Il est probable que le moment soit opportun pour que les Etats-Unis et l’UE puissent réévaluer leurs relations avec la Turquie et cesser de permettre Erdogan de régner en maitre, alors que son comportement a un impact direct et indirect sur les intérêts occidentaux, tant au niveau national et au Moyen-Orient.

Les États-Unis ne peuvent pas se permettre aucun membre de l’OTAN d’écraser toutes les règles démocratiques sans conséquences. De plus, Erdogan a démontré à maintes reprises un manque de loyauté et d’engagement en tant que membre de l’OTAN.

La Turquie devrait être mise en garde, comme secrétaire d’État John Kerry a récemment déclaré que l’OTAN a une «exigence en matière de démocratie … De toute évidence, beaucoup de gens ont été arrêtés très rapidement.» Il a sinistrement ajouté: «Nous espérons pouvoir travailler d’une manière constructive pour éviter un retour en arrière.»

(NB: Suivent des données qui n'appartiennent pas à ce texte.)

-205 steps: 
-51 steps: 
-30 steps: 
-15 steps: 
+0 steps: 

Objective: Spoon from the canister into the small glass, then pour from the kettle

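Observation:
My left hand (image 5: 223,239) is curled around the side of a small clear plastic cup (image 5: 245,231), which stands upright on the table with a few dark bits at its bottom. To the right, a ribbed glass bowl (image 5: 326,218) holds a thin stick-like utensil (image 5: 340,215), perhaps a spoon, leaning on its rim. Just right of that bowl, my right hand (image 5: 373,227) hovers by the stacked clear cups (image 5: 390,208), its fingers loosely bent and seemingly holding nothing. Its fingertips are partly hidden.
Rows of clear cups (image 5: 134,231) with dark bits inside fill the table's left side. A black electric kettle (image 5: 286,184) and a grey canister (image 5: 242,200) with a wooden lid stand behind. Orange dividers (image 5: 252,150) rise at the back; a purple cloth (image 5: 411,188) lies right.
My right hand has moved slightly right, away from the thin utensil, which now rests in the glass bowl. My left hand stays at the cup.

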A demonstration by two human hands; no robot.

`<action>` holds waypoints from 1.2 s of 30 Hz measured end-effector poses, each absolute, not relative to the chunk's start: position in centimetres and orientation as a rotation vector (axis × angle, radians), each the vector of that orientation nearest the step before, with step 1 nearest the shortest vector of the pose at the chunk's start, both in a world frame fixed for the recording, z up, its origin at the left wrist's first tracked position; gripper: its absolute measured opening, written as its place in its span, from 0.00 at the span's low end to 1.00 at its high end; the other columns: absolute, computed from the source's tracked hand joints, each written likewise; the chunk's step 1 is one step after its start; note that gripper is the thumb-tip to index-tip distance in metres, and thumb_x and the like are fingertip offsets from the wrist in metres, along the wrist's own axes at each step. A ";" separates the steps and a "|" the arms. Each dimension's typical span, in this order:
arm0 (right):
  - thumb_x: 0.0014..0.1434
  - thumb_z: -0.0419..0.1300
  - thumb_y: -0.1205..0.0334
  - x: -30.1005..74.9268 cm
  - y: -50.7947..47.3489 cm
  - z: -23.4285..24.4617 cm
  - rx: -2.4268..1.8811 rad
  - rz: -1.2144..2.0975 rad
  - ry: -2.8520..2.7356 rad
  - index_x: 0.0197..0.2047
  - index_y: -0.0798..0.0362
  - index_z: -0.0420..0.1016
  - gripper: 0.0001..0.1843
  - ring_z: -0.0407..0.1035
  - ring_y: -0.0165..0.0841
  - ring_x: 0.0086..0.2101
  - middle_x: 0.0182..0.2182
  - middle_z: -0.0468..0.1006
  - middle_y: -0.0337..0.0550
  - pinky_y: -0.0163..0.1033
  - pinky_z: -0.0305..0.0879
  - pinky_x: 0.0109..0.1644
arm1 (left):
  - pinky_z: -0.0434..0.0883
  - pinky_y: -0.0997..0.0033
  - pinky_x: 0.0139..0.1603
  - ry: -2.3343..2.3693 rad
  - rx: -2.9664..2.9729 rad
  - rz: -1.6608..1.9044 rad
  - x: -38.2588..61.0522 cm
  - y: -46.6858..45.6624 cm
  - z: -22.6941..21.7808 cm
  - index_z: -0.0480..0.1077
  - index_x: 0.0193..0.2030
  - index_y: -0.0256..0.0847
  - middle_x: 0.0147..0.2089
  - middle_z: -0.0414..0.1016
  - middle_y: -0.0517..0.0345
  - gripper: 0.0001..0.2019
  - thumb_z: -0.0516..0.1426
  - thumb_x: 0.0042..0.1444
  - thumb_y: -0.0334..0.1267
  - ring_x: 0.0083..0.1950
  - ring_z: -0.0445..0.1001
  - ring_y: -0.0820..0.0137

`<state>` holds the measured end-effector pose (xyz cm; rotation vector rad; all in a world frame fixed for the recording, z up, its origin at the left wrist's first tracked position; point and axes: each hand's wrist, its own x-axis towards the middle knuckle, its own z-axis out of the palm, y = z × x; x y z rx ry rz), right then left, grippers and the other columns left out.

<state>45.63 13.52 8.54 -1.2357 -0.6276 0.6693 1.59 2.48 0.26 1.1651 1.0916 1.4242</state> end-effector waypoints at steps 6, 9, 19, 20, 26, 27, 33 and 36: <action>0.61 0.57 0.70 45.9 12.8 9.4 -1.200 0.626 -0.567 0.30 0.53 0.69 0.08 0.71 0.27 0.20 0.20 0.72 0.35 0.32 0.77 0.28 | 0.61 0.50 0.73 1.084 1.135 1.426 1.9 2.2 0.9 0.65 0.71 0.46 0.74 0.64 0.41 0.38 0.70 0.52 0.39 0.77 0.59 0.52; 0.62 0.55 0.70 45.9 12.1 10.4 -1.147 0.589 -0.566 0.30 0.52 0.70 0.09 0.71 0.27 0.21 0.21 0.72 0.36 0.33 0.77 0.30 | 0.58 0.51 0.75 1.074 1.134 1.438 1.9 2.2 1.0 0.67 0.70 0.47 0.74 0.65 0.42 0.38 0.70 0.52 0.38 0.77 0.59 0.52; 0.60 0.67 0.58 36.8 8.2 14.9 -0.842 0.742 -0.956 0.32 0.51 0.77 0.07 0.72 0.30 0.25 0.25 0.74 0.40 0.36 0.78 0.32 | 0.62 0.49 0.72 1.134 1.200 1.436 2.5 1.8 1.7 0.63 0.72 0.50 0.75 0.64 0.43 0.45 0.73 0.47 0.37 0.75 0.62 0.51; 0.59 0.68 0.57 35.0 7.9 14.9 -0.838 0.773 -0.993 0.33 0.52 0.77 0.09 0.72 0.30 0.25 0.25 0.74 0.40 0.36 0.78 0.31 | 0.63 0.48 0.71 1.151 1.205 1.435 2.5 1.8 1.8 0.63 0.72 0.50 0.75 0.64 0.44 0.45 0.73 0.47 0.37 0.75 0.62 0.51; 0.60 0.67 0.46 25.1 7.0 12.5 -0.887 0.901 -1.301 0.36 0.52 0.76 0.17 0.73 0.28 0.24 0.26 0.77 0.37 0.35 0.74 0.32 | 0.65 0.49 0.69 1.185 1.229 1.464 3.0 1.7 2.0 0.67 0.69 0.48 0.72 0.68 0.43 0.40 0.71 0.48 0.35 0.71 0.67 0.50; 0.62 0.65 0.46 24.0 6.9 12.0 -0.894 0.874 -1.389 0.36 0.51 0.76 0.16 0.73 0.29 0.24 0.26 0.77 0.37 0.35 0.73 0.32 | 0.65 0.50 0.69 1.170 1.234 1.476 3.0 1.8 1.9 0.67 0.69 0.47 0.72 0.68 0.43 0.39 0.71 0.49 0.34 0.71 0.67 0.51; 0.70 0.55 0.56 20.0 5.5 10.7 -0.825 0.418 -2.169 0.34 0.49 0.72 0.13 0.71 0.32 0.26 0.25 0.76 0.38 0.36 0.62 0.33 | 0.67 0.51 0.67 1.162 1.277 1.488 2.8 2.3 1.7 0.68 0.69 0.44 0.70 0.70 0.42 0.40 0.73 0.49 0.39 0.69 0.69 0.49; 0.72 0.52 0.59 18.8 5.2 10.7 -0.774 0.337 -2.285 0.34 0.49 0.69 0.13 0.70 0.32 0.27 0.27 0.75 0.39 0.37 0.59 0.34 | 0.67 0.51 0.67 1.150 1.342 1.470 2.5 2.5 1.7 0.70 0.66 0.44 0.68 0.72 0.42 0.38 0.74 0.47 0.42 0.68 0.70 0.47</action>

De plus, Erdogan devrait être averti que la perspective de la Turquie de devenir membre de l’UE sera une chose du passé, s’il continue à saper gravement les principes de la gouvernance démocratique, y compris la subordination complète du pouvoir judiciaire à son agenda politique.

Malgré les États-Unis et l’UE ont besoin de la Turquie dans la lutte contre ISIS, Erdogan devrait être rappelé qu’ISIS constitue une menace encore plus grande pour la Turquie que pour les intérêts occidentaux.

Enfin, la Turquie devrait être forcée à reprendre les négociations avec sa minorité kurde et mettre un terme à la guerre contre le PTK, cela déstabilise davantage la région à un moment où l’accent doit être mis sur la défaite d’ISIS.

À cet égard, Erdogan doit comprendre qu’il y aura des conséquences graves s’il ne termine pas son assaut contre les Kurdes Syriens sous prétexte de lutte contre le terrorisme (il accuse commodément leur aile militaire, le PYD, de travailler en collaboration avec le PTK).

Alors qu’Erdogan voyait le coup d’Etat manqué comme une occasion envoyée par Dieu pour éliminer quiconque est perçu comme son ennemi; les Etats-Unis et l’UE doivent utiliser cette occasion pour mettre Erdogan sur avis que l’histoire a montré à maintes reprises que les régimes totalitaires viennent à un bout, et que lui aussi, il ne sera pas épargné son jour au tribunal.